**What to work on:** Give the data below again exactly as written, but without the pictures.

**Stored data:**
_ _ _

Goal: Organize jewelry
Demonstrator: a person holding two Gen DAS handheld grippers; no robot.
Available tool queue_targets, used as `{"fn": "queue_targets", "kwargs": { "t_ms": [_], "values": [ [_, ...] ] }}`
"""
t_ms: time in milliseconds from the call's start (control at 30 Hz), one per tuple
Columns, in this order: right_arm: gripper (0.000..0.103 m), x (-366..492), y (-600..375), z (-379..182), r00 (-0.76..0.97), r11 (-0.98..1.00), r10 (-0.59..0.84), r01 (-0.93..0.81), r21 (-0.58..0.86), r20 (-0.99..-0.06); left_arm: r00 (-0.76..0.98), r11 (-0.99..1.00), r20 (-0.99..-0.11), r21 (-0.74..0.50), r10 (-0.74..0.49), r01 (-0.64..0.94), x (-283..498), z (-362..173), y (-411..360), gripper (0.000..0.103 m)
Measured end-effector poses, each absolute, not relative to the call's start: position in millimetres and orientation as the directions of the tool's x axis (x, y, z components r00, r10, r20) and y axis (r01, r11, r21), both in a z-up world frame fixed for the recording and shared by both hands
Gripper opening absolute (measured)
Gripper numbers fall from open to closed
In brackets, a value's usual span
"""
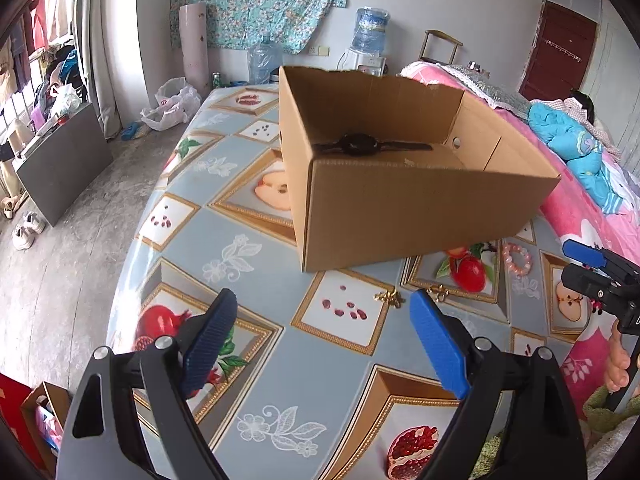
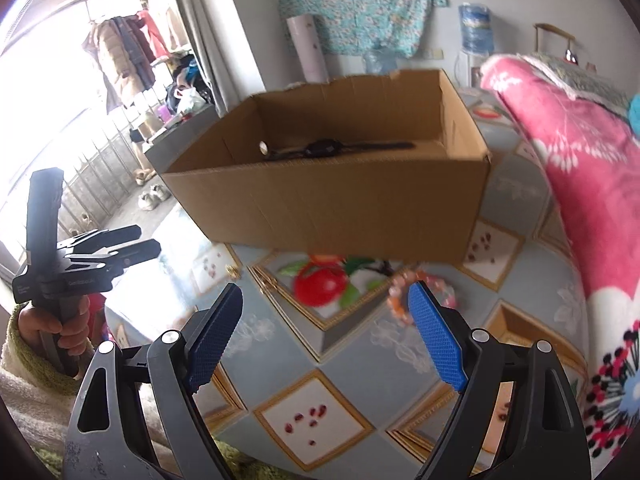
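Note:
An open cardboard box (image 1: 400, 208) stands on the patterned table, with a black watch (image 1: 370, 145) lying flat inside it. Small gold pieces (image 1: 387, 297) lie on the tablecloth just before the box, a little beyond my left gripper (image 1: 324, 300), which hangs open and empty. A pink bead bracelet (image 1: 517, 259) lies near the box's right corner. In the right wrist view the bracelet (image 2: 400, 300) shows blurred just past the right pad of my right gripper (image 2: 325, 292), whose jaws stand wide with nothing between them. The box (image 2: 340, 200) and watch (image 2: 324, 148) lie beyond.
A pink flowered quilt (image 2: 580, 168) rises along the table's right side. A person's hand (image 2: 52, 328) holds the left gripper (image 2: 146, 240) at the left. The table edge (image 1: 132, 240) drops to a concrete floor with shoes, bags and a dark board.

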State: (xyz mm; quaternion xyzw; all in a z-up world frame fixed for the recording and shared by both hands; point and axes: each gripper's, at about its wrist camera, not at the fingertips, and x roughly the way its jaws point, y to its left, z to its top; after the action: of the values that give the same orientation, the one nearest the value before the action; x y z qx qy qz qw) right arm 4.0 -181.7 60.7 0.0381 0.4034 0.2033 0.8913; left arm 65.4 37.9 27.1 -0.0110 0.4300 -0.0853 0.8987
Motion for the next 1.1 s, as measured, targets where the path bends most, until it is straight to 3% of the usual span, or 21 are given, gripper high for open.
{"fn": "queue_targets", "kwargs": {
  "t_ms": [367,500,600,767,967,1100],
  "values": [
    [0.081,6.3,-151.5,45.5,0.535,0.892,0.398,-0.415,0.179,-0.745,0.606,0.975,-0.776,-0.055,-0.178,0.216,66.2,-3.7,17.3,0.086],
    [0.074,13.3,-135.1,41.0,0.511,0.875,0.414,-0.451,0.175,-0.753,0.625,0.961,-0.753,-0.036,-0.206,0.274,67.1,-6.6,4.8,0.084],
    [0.066,18.6,-126.0,36.4,0.496,0.867,0.419,-0.468,0.172,-0.761,0.630,0.951,-0.745,-0.019,-0.219,0.308,70.0,-9.6,-3.3,0.073],
    [0.049,28.1,-116.8,28.1,0.461,0.858,0.432,-0.476,0.194,-0.776,0.612,0.936,-0.749,-0.031,-0.254,0.350,80.8,-16.1,-9.1,0.045],
    [0.040,36.8,-106.3,20.6,0.439,0.852,0.429,-0.488,0.191,-0.789,0.598,0.919,-0.756,-0.014,-0.267,0.393,89.6,-22.6,-17.6,0.026],
    [0.036,43.0,-93.1,18.1,0.425,0.845,0.424,-0.503,0.180,-0.800,0.584,0.914,-0.766,-0.010,-0.268,0.407,93.8,-27.0,-22.0,0.020]
  ]
}}
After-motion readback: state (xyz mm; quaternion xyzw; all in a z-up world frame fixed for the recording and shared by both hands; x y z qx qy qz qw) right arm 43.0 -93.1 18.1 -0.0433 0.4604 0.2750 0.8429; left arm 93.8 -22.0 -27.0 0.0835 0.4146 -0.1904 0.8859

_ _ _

**Result below:**
Goal: Organize jewelry
Demonstrator: a person holding two Gen DAS handheld grippers; no robot.
Available tool queue_targets, used as `{"fn": "queue_targets", "kwargs": { "t_ms": [_], "values": [ [_, ...] ] }}`
"""
t_ms: time in milliseconds from the call's start (control at 30 Hz), one per tuple
Columns, in this order: right_arm: gripper (0.000..0.103 m), x (-366..492), y (-600..375), z (-379..182), r00 (-0.76..0.97), r11 (-0.98..1.00), r10 (-0.59..0.84), r01 (-0.93..0.81), r21 (-0.58..0.86), r20 (-0.99..-0.06); left_arm: r00 (-0.76..0.98), r11 (-0.99..1.00), r20 (-0.99..-0.11), r21 (-0.74..0.50), r10 (-0.74..0.49), r01 (-0.64..0.94), x (-283..498), z (-362..173), y (-411..360), gripper (0.000..0.103 m)
Measured end-effector poses, each absolute, not relative to the call's start: position in millimetres and orientation as the directions of the tool's x axis (x, y, z components r00, r10, r20) and y axis (r01, r11, r21), both in a z-up world frame fixed for the recording and shared by both hands
Gripper opening absolute (measured)
Gripper numbers fall from open to closed
In brackets, a value's usual span
"""
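Note:
An open cardboard box (image 1: 400, 208) stands on the patterned table, with a black watch (image 1: 370, 145) lying flat inside it. Small gold pieces (image 1: 387, 297) lie on the tablecloth just before the box, a little beyond my left gripper (image 1: 324, 300), which hangs open and empty. A pink bead bracelet (image 1: 517, 259) lies near the box's right corner. In the right wrist view the bracelet (image 2: 400, 300) shows blurred just past the right pad of my right gripper (image 2: 325, 292), whose jaws stand wide with nothing between them. The box (image 2: 340, 200) and watch (image 2: 324, 148) lie beyond.
A pink flowered quilt (image 2: 580, 168) rises along the table's right side. A person's hand (image 2: 52, 328) holds the left gripper (image 2: 146, 240) at the left. The table edge (image 1: 132, 240) drops to a concrete floor with shoes, bags and a dark board.
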
State: (xyz mm; quaternion xyzw; all in a z-up world frame fixed for the recording and shared by both hands; point and axes: each gripper's, at about its wrist camera, not at the fingertips, and x roughly the way its jaws point, y to its left, z to its top; after the action: of the values that give the same orientation, the one nearest the value before the action; x y z qx qy qz qw) right arm 4.0 -181.7 60.7 0.0381 0.4034 0.2033 0.8913; left arm 65.4 37.9 27.1 -0.0110 0.4300 -0.0853 0.8987
Motion for the next 1.1 s, as measured, targets where the path bends most, until it is straight to 3% of the usual span, or 21 are given, gripper high for open.
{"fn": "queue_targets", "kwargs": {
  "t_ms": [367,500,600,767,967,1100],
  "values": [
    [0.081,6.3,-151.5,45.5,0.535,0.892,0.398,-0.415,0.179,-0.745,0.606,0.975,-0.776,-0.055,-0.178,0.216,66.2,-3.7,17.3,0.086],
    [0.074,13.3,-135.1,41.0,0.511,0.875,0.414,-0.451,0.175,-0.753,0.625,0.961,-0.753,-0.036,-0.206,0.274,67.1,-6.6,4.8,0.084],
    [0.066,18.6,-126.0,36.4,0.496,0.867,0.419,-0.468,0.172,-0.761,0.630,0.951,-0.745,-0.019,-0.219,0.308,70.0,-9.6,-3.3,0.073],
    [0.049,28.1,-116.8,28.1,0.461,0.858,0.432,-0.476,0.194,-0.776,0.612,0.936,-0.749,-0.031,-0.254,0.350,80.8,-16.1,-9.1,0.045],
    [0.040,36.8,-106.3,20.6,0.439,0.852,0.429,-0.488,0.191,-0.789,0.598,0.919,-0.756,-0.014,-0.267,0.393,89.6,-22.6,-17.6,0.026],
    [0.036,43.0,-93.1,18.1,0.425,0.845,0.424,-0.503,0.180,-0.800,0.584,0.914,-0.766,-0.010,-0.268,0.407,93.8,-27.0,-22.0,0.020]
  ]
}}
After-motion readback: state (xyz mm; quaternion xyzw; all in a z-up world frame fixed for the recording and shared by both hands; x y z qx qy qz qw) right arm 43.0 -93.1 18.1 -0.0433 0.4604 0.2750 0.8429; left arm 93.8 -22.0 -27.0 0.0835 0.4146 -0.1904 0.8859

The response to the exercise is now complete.